**Instructions to follow**
What you return must be the lines from the first one below through the one containing "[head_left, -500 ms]", exactly and with pictures excluded.

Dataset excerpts
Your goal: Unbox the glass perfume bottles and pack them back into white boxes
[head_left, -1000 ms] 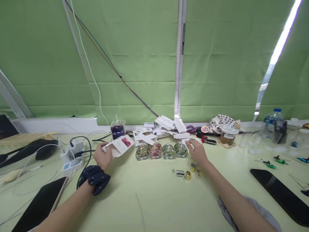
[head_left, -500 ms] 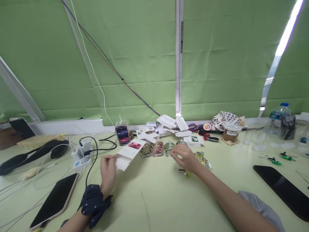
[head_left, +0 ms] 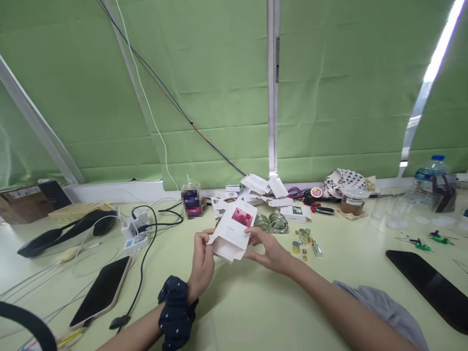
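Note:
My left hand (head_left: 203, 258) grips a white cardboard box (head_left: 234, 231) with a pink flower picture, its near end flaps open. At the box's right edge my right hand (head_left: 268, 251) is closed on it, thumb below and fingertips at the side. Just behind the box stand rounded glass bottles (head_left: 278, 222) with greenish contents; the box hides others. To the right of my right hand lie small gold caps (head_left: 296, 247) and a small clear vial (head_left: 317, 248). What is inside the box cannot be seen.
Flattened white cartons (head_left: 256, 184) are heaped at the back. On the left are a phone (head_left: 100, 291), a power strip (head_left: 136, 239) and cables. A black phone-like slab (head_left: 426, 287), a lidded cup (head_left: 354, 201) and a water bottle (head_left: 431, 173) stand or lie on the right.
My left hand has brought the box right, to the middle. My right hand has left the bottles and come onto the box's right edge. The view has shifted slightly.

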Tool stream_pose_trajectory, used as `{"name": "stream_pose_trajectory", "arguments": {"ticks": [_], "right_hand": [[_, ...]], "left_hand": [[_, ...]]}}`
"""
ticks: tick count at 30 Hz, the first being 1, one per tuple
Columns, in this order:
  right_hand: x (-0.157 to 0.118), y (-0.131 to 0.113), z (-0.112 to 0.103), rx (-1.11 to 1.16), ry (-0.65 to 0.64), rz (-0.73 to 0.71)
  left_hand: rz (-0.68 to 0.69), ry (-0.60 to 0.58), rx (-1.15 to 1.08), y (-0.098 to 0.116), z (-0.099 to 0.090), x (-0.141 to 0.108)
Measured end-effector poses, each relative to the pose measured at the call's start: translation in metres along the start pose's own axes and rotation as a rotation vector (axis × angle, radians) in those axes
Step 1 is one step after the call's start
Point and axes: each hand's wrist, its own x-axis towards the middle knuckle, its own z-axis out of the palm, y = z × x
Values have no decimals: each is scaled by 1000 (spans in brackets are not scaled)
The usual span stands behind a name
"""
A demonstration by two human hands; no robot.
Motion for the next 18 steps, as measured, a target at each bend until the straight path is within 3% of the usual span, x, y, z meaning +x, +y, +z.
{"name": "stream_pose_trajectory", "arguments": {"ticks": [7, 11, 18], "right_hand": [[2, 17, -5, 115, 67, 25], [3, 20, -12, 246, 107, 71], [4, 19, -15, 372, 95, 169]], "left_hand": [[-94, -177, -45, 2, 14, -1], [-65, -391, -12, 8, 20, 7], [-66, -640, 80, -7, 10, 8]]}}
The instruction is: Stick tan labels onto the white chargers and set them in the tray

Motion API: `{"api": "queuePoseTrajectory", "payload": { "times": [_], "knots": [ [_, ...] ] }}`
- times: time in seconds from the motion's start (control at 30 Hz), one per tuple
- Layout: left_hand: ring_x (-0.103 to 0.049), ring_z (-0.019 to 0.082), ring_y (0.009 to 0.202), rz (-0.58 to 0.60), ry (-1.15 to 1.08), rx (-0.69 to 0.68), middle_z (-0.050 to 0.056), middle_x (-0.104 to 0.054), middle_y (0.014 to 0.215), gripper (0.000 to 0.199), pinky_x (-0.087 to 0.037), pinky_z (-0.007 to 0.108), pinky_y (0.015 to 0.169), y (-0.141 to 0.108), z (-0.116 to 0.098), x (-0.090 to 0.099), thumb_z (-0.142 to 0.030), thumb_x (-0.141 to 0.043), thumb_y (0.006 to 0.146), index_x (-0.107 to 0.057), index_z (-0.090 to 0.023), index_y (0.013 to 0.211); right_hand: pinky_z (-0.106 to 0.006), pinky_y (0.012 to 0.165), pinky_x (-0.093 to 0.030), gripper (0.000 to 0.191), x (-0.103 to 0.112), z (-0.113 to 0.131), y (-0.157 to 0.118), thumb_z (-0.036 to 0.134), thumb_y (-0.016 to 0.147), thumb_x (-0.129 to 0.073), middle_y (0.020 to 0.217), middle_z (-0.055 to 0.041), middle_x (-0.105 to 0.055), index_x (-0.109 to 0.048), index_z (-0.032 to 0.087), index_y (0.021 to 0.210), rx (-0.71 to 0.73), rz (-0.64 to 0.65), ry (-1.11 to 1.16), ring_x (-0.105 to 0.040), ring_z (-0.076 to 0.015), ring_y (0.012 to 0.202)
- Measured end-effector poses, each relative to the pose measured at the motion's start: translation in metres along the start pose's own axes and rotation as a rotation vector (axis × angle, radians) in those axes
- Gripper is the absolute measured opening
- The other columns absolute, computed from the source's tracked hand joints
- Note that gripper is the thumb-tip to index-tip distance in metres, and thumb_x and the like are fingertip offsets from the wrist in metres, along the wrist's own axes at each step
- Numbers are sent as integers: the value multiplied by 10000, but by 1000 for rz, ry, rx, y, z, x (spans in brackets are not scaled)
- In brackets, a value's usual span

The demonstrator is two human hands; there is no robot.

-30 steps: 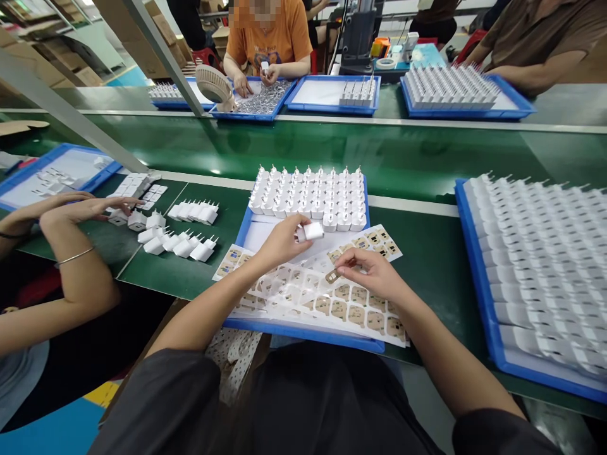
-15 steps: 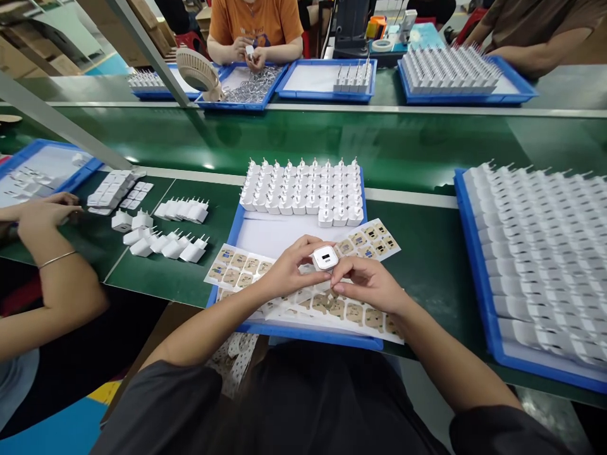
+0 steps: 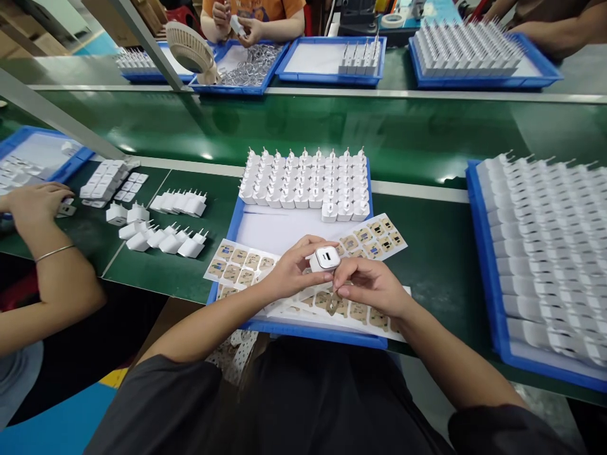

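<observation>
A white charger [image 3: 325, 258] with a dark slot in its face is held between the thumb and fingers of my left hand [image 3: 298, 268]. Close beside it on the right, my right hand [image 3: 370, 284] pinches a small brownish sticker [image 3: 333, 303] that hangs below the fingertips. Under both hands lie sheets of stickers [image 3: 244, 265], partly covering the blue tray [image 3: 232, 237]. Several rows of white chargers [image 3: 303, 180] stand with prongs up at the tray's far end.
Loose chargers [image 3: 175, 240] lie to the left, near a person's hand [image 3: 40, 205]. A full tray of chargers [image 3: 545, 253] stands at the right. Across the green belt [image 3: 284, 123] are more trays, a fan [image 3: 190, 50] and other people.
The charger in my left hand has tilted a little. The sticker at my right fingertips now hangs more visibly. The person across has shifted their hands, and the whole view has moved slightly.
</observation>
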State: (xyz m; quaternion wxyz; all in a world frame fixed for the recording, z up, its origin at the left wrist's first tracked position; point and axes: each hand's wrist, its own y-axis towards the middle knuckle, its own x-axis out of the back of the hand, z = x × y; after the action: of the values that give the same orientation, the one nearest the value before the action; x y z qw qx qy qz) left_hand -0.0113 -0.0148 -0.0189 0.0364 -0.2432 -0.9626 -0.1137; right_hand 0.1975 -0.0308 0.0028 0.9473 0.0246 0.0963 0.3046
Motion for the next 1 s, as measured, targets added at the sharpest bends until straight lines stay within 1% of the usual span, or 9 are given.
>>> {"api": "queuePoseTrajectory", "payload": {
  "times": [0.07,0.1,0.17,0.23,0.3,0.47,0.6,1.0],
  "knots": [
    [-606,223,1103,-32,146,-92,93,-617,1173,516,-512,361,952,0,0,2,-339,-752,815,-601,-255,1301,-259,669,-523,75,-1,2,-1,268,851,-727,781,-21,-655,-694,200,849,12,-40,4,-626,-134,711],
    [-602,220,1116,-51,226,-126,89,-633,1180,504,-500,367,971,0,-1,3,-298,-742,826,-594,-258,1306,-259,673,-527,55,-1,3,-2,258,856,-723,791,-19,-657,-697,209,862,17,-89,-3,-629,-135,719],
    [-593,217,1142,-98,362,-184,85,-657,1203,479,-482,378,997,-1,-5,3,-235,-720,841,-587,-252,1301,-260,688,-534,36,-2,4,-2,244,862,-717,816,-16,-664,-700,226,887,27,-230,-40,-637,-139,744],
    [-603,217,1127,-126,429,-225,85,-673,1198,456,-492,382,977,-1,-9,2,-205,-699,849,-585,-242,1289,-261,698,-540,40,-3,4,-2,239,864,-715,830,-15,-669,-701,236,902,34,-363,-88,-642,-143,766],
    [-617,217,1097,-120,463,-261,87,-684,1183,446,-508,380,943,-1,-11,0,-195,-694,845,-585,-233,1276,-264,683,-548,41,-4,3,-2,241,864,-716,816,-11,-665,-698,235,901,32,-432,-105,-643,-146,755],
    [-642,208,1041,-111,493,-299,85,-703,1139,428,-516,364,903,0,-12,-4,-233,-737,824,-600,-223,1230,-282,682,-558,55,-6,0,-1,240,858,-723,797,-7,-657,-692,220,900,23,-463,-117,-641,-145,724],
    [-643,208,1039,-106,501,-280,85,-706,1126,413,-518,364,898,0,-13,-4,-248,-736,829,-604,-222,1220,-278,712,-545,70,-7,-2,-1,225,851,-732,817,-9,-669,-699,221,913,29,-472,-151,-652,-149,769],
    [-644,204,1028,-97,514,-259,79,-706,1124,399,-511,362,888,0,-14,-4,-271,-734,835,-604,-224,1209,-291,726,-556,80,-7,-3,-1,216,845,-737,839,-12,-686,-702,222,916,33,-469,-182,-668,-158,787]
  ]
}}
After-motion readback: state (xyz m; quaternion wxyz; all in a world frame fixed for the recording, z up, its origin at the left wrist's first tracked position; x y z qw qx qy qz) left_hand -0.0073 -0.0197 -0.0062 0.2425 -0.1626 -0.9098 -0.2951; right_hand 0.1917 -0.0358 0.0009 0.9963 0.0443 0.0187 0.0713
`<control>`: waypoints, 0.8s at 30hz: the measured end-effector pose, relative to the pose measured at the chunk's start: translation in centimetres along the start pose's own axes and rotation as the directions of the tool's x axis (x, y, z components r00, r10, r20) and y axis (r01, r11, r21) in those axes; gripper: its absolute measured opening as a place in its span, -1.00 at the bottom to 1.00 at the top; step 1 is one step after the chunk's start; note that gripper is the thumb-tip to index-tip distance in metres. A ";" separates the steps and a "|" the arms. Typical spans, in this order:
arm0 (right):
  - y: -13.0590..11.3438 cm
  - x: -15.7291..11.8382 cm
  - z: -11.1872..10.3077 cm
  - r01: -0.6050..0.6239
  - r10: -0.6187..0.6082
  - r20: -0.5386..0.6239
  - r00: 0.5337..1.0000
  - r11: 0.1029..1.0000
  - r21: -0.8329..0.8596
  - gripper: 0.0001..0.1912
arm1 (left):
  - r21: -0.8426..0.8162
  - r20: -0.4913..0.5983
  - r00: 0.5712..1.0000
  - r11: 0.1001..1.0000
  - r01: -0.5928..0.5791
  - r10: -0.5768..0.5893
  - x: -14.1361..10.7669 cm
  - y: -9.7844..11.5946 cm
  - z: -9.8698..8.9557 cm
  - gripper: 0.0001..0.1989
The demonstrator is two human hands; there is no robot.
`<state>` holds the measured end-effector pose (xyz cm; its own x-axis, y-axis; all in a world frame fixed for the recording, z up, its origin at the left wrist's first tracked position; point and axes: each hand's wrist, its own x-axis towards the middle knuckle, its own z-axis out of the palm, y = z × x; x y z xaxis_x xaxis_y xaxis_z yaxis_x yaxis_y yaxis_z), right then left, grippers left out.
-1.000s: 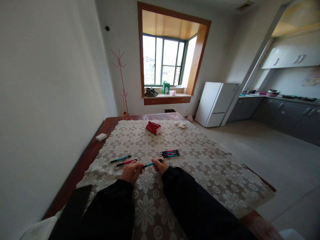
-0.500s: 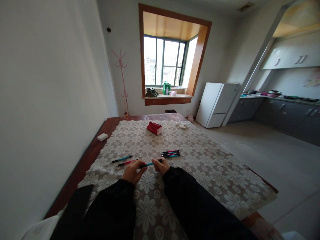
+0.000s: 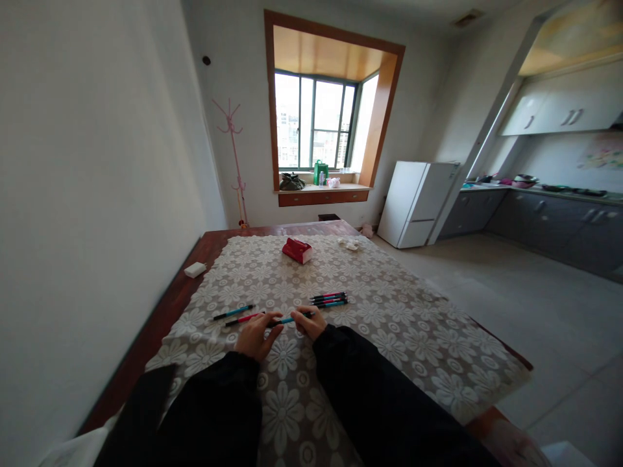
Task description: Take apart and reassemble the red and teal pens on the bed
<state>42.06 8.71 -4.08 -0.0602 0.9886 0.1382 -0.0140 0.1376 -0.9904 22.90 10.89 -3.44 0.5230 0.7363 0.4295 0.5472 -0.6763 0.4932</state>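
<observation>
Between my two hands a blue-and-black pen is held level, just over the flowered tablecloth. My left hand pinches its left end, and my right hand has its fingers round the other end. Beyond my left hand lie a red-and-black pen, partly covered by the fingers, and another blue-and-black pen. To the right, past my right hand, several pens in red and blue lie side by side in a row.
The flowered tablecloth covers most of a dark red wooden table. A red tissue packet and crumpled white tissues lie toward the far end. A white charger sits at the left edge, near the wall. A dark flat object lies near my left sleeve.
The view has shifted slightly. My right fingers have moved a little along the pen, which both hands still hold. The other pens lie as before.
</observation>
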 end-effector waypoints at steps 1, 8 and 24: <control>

**Exercise output**
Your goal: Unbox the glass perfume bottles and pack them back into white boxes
[head_left, -1000 ms] 
[head_left, -500 ms] 

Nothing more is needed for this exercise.